Alexander Death(7)
It wasn't possible that Ashleigh was involved, though. Ashleigh was dead, and Seth was responsible for what he'd done, drunk or not.
Seth felt completely drained—the crowd had crushed in around him, leeching his energy, which had gone to heal any number of kids who were bleeding or injured from the riot. He staggered to his bed, leaving the bedroom door open so he could hear if Darcy returned. He turned up the volume on the phone on his bedside table, in case either Jenny or Darcy decided to call.
He closed his eyes, trying not to imagine Jenny caught in the middle of the riot, with people pushing in around her. He didn't want to think about what the mob might have done to Jenny—or what she might have done to them, and how it would upset her if she infected anyone with the Jenny pox.
The phone never rang.
***
Seth awoke sticky-eyed and sick in the morning. He checked the other bedroom, where there was still no sign of Darcy, who was supposed to be there. The odd girl had made friends with Jenny after Ashleigh's death, and Seth had brought her to Charleston for college orientation this weekend, since they were both starting at College of Charleston in the fall. Darcy, like Jenny, had disappeared the previous night.
He looked at the room phone. He didn't know Darcy's cell number by heart. He did know Jenny's home phone, but he didn't want to get her in trouble with her dad if she hadn't returned home yet. She already had enough reasons to be angry with Seth.

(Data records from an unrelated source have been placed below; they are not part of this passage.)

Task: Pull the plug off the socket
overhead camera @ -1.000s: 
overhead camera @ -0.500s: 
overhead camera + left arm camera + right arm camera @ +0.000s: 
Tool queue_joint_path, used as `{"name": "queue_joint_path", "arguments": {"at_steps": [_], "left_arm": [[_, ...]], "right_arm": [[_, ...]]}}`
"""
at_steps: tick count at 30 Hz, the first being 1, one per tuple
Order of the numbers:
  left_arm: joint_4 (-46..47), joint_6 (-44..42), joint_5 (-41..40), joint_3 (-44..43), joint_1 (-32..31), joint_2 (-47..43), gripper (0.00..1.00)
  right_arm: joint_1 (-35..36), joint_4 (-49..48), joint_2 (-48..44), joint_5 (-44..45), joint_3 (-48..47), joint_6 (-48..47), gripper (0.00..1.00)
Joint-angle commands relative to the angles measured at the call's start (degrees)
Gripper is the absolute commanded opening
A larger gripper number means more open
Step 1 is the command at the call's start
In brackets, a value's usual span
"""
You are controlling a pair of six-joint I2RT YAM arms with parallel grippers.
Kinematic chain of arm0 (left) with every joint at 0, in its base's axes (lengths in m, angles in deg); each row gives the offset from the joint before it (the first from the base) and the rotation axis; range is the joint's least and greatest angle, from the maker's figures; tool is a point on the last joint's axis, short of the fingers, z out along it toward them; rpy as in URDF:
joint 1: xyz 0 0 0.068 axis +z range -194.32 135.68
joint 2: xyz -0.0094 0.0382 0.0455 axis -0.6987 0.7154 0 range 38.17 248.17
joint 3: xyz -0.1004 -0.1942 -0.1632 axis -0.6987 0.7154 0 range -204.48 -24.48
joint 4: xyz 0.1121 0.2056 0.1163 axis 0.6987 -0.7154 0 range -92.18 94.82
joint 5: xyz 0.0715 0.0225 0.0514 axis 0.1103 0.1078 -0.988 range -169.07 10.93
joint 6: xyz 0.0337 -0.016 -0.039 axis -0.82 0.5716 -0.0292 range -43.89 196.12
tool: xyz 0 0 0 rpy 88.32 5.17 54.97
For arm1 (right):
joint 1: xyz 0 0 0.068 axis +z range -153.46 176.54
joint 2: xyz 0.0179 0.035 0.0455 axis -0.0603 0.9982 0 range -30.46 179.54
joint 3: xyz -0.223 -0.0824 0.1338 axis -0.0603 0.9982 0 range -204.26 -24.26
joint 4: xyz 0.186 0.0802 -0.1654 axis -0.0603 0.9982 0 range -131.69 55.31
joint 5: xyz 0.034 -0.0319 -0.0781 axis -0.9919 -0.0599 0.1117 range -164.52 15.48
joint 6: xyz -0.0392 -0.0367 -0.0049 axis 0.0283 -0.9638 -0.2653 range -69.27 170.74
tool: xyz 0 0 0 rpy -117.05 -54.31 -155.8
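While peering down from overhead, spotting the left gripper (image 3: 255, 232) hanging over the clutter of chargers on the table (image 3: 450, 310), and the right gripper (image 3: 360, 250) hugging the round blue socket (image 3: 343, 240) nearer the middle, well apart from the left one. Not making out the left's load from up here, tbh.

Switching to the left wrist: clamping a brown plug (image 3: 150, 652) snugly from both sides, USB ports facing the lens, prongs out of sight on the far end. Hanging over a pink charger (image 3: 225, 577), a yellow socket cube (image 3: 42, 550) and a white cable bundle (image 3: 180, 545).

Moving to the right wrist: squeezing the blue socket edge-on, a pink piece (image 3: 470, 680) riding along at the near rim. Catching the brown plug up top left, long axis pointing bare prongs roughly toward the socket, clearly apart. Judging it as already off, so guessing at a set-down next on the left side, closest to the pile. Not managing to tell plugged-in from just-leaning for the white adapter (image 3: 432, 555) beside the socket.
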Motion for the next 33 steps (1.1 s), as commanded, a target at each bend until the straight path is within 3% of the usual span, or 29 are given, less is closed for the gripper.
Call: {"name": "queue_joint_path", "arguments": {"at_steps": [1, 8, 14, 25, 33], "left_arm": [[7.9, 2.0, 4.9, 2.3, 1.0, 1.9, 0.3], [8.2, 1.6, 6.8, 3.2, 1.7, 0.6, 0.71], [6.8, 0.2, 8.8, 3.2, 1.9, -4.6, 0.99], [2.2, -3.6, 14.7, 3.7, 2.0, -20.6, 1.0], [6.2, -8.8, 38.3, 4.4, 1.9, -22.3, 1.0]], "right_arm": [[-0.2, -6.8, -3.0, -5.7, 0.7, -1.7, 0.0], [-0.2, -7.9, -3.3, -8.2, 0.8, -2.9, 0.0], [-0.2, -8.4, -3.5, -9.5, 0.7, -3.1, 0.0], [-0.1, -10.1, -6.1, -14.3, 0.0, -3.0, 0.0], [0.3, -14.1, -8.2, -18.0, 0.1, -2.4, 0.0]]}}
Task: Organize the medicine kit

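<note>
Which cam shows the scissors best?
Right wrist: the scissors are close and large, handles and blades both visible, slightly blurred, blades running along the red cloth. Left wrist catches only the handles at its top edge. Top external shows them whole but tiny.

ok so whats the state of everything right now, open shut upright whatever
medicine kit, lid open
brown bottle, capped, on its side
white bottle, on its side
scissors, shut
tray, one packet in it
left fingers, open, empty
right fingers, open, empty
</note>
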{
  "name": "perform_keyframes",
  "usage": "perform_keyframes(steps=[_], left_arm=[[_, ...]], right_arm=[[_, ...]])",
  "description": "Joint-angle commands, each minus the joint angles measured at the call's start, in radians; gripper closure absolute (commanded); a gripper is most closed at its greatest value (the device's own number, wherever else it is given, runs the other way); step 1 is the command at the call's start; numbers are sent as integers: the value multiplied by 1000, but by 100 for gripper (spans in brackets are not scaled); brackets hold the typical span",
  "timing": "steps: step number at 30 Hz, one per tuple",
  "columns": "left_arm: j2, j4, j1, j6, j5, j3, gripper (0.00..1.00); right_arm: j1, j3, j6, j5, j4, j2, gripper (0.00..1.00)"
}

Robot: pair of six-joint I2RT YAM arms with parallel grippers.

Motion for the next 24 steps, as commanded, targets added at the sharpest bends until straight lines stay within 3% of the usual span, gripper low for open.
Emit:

He wandered downstairs to the hotel's dining room. Maintenance men were fixing broken windows from the riot, and the hotel's promised “Southern-style” hot breakfast was not being served. There was only some cold cereal and coffee available in the lobby.
Seth helped himself to a huge bowl of Frosted Flakes and a Styrofoam cup of coffee. He ate quickly and sloppily, drawing disapproving stares from more elderly hotel guests. Using his healing touch sucked out his energy, even burning away at his body mass if he didn't eat a gigantic pile of calories. It worked the same for Jenny.
When he was satiated, he approached the front desk, where the hotel manager was on duty, a slender man with a pencil-thin mustache and a seersucker suit. He raised an eyebrow at Seth's disheveled appearance and the clumps of strawberry blond that stuck up from his head.
“May I help you, sir?”
“Hi,” Seth said. “Things got pretty crazy last night, huh?”
“I believe we shall endure. We are fully insured.” The manager gestured at his computer. “If there is nothing further, I'm afraid we have a great deal of work to do this morning, cataloging the damage to our exterior.”
“There was a girl who checked in with me, but she disappeared last night.”
“How unfortunate.” The manager resumed tapping at his computer keyboard.
“I was wondering if anybody's seen her.
The man sighed. “May we assume she was blond, scantily clad and quite drunk? We did have to ask such a person to leave the premises.”
“Um...no, that's a different girl,” Seth said. “The one I'm looking for has glasses and she's really, you know, pregnant.” Seth held a hand out in front of his stomach, not sure why he was demonstrating what the word meant. “So somebody might remember her. Her name's Darcy Metcalf?”
The hotel manager raised his eyebrows—both of them this time, not just the one.
“Metcalf,” the manager said. “Am I to understand you were sharing her room on the fifth floor?”
“Fifth? No, we're on the third. Seth Barrett?”
The manager tapped at the keyboard. “Ah, yes, Mr. Barrett. This is a bit confusing, sir. We had to call the police for someone matching that name and description. She had a room on the fifth floor, which she reserved, we eventually discovered, using a stolen credit card.”
“What? No, that's not right. We were on three, with my credit card, which isn't stolen.”
“Hence the aforementioned confusion, sir. If she was staying with you, at your expense, why would she then rent a room on the fifth floor using a stolen credit card?”
“Well, I don't fucking know, man,” Seth said, and the manager flinched a bit. “You must be confusing two different people.”
“You propose that there were two women answering to the name Darcy Metcalf?” the manager asked. “Both of them pregnant?”
“That doesn't make any sense, either,” Seth said.
“I refer you once again to the aforementioned confusion, sir,” the manager said.
“To be clear,” Seth said. “While Darcy was staying with me, she also rented a room on the fifth floor? With a stolen credit card? That doesn't sound like her at all.”
“Perhaps I should not disclose this,” the manager said, “But it might be the case that the card in question was stolen from the lady's father.”